Bell was born in London.[1] His first opera, A Harlot's Progress, to a libretto by Peter Ackroyd, premiered on 13 October 2013 at the in Vienna, conducted by Mikko Franck and directed by Jens-Daniel Herzog. The cast included Marie McLaughlin as Mother Needham and Nathan Gunn as James Dalton. The lead role of Moll Hackabout was created by German coloratura soprano Diana Damrau for whom the composer has written a great deal of music. [2]
Bell's second opera is an adaptation of Charles Dickens's own one-man version of his novella A Christmas Carol commissioned by Houston Grand Opera where it received its world premiere in December 2014, directed by the British actor, director and writer Simon Callow, sung by the American tenor Jay Hunter Morris. It had its UK premiere at Welsh National Opera in a new production by Polly Graham in December 2015. Bell's third opera is an adaptation of the 1937 First World War epic poem In Parenthesis by David Jones. It was commissioned by Welsh National Opera and received its world premiere in May 2016 at the Wales Millennium Centre with further performances at the Royal Opera House in a production by David Pountney conducted by Carlo Rizzi.[3]

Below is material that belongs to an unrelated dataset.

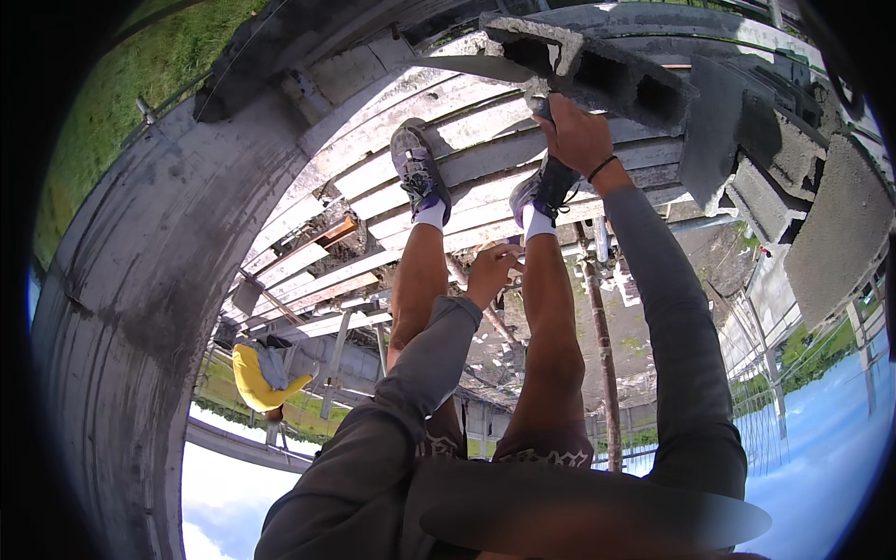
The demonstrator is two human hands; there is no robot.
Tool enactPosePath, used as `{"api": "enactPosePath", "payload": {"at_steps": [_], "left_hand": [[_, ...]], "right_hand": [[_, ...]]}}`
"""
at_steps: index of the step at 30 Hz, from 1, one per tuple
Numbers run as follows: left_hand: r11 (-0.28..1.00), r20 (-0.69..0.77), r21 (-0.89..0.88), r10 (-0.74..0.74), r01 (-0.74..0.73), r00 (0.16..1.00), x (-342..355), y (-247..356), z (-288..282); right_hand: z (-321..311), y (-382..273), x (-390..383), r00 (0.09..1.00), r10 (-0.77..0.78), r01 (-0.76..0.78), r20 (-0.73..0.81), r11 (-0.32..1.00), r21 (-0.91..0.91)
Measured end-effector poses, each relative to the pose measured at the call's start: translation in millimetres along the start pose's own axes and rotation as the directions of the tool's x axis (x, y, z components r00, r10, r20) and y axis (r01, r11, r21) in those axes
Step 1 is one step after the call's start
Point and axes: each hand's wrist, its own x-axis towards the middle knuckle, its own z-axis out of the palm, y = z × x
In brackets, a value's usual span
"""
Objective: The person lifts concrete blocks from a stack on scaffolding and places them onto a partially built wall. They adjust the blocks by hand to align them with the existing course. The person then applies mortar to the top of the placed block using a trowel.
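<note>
A: Nearest, a dark blurred shape [551, 499] crosses the lower edge, with grey sleeves [686, 327] reaching beyond it; where are the hands?

B: The left hand [490, 275] appears between the shins [546, 308], fingers bent into a narrow curl; I can't tell whether they hold anything

A: And the right hand [581, 140]?

B: Farther out, past the right sneaker [553, 187], fingers wrapped around a dark-grey piece [541, 109], perhaps a handle, at the near left end of a hollow concrete block [627, 86]

A: Which step is that?

B: Work at the block's end, I'd judge; the next move calls for a firm grip and steady footing on the gapped wooden planks [481, 168]

A: Anyone else?

B: Far left, well apart, a worker in yellow [257, 373]
</note>
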Motion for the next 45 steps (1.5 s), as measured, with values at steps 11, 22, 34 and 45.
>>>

Bell's chamber music has been performed internationally at venues including Carnegie Hall, the Alte Oper Frankfurt and Wigmore Hall London, the last having commissioned a song cycle from him premiered in June 2014, setting extracts of Shakespeare's fools, entitled These Motley Fools. It was premiered by the American countertenor Lawrence Zazzo. The Munich Opera Festival commissioned Bell's A Litany in Time of Plague for chamber orchestra and the mezzo-soprano Tara Erraught, with whom Bell worked in his first opera A Harlot's Progress.[4]
New York City Opera commissioned Bell in 2018 to write the opera Stonewall to commemorate the 50th anniversary of the Stonewall riots in 1969, to be premiered on June 19, 2019, and directed by Leonard Foglia.[5]